6. Employees have a right to make a human rights complaint.

Employers must investigate all potential incidents of sexual harassment, even when no formal complaint is made.

I spoke with Nicole Simes, an employment lawyer with MacLeod Law Firm, about sexual harassment in the workplace. Sexual harassment complaints are an unfortunately common part of her practice. On average she talks to a new person every week who has experienced sexual harassment at work.

There are a number of legal options available for someone who has experience sexual harassment at work. Simes says that it is usually worth talking to a lawyer in the beginning so you can understand the legal landscape and your options. In some cases, informing yourself on the law will be all you need to proceed forward on your own.

Simes says the first step that lawyers often recommend is to inform human resources or your manager. Employers have an obligation to take your complaint seriously and to conduct a proper investigation. If they act on your complaint and address the behaviour, then that is positive. If they do not act on your complaint, then it will open up further legal avenues available to you.

Employees can make an application to the human rights tribunal if the employer was involved in the sexual harassment or did not take reasonable steps to address it. The tribunal can award damages for lost income, out-of-pocket expenses and injury to dignity. Awards for injury to dignity are generally in the range of $10,000 to $20,000, with larger awards reserved for more frequent and serious incidents of sexual harassment and assault. If you want to continue working at your job, then this is the best option because it allows you to receive compensation for injury to dignity without resigning.

Employees can start a formal lawsuit as a result of sexual harassment if the employer was involved in the sexual harassment or did not take reasonable steps to address it. Employees can seek damages for breaching the employment contract, including lost wages (which may include termination pay and/or severance pay) and damages for injury to dignity. This option is available if you are terminated or resign due to sexual harassment. Compensation arising from a lawsuit is generally greater than what is allowed through the human rights tribunal, though the process is more complicated.

Recent changes to the law now also allow employees to make a complaint to the Ministry of Labour, who will conduct an investigation pursuant to the Occupational Health and Safety Act. This investigation would not result in compensation and is instead focused on addressing unhealthy work environments.

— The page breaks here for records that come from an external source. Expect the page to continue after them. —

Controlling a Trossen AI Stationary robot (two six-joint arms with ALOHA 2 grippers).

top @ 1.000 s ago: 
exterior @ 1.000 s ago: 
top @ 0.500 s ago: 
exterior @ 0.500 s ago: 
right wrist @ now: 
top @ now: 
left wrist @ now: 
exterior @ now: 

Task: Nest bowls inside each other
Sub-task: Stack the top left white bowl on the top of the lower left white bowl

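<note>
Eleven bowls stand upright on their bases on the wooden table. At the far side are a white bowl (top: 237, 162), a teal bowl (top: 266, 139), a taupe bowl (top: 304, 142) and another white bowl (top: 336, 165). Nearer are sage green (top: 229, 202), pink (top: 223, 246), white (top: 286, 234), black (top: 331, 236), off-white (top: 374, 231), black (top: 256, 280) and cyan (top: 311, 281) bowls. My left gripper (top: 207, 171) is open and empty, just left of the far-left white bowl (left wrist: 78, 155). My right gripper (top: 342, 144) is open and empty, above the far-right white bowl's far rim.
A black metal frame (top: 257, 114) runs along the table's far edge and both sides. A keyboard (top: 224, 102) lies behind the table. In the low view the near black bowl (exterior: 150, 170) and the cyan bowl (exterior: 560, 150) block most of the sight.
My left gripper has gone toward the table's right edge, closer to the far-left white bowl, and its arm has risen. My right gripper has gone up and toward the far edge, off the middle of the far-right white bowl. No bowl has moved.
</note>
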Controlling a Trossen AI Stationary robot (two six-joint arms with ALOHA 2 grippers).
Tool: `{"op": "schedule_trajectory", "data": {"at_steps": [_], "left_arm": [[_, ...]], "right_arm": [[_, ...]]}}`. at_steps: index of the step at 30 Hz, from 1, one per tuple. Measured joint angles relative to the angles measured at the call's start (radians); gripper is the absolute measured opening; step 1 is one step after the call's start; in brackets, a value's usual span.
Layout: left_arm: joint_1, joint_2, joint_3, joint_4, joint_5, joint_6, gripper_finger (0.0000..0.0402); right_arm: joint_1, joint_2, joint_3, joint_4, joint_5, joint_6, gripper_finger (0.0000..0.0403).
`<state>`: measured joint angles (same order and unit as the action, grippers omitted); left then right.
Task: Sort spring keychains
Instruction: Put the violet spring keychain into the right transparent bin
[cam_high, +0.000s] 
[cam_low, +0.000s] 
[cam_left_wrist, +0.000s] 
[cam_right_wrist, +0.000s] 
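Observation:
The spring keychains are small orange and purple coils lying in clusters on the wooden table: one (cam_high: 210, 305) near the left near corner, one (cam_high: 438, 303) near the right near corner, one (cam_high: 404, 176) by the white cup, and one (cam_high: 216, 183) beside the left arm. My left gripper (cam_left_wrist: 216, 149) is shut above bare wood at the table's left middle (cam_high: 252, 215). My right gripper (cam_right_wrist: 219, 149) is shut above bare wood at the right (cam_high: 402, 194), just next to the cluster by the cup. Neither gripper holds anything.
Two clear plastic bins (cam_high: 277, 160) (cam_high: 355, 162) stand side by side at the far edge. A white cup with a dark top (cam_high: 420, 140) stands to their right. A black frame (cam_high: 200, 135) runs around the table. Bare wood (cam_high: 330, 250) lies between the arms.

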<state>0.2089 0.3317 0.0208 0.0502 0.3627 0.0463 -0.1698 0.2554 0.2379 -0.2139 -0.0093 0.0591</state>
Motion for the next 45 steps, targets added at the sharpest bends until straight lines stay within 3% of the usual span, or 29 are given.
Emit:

Employers cannot fire or discipline an employee because they make complaints of sexual harassment. If they do, you would, again, have legal recourse for compensation related to lost income and injury to dignity.

There are at least two main problems with the law surrounding sexual harassment. First, the law is complainant driven, which is made difficult by the power imbalance between complainants and perpetrators. Sexual harassment is more commonly used against people who are perceived to be vulnerable. The power dynamic makes it difficult to come forward for fear of not being believed, losing your job, retribution, or how it will affect your working relationships. For live-in caregivers, the power dynamic is increased by the fact that employees live with their employers and depend on them for their citizenship applications.

A second problem with laws surrounding sexual harassment is that the awards are often low. It can be difficult to undergo the emotional toll of a legal case and to afford a lawyer when the eventual award will likely be under $30,000.

Simes says the real shift needs to be proactive and happen at a cultural level, which, in the workplace, falls to the responsibility of management to create a healthy culture from the top-down. Employers must be vigilant, keeping in mind low reporting rates, to ensure that they have policies that take complaints, even whispers of an incident, seriously to ensure that sexual harassment is not tolerated. Employees should know they will not face reprisal or fear being disciplined or terminated when they raise complaints with human resources. Employers hiring new employees should not view past complaints of sexual harassment as a mark against a potential hire.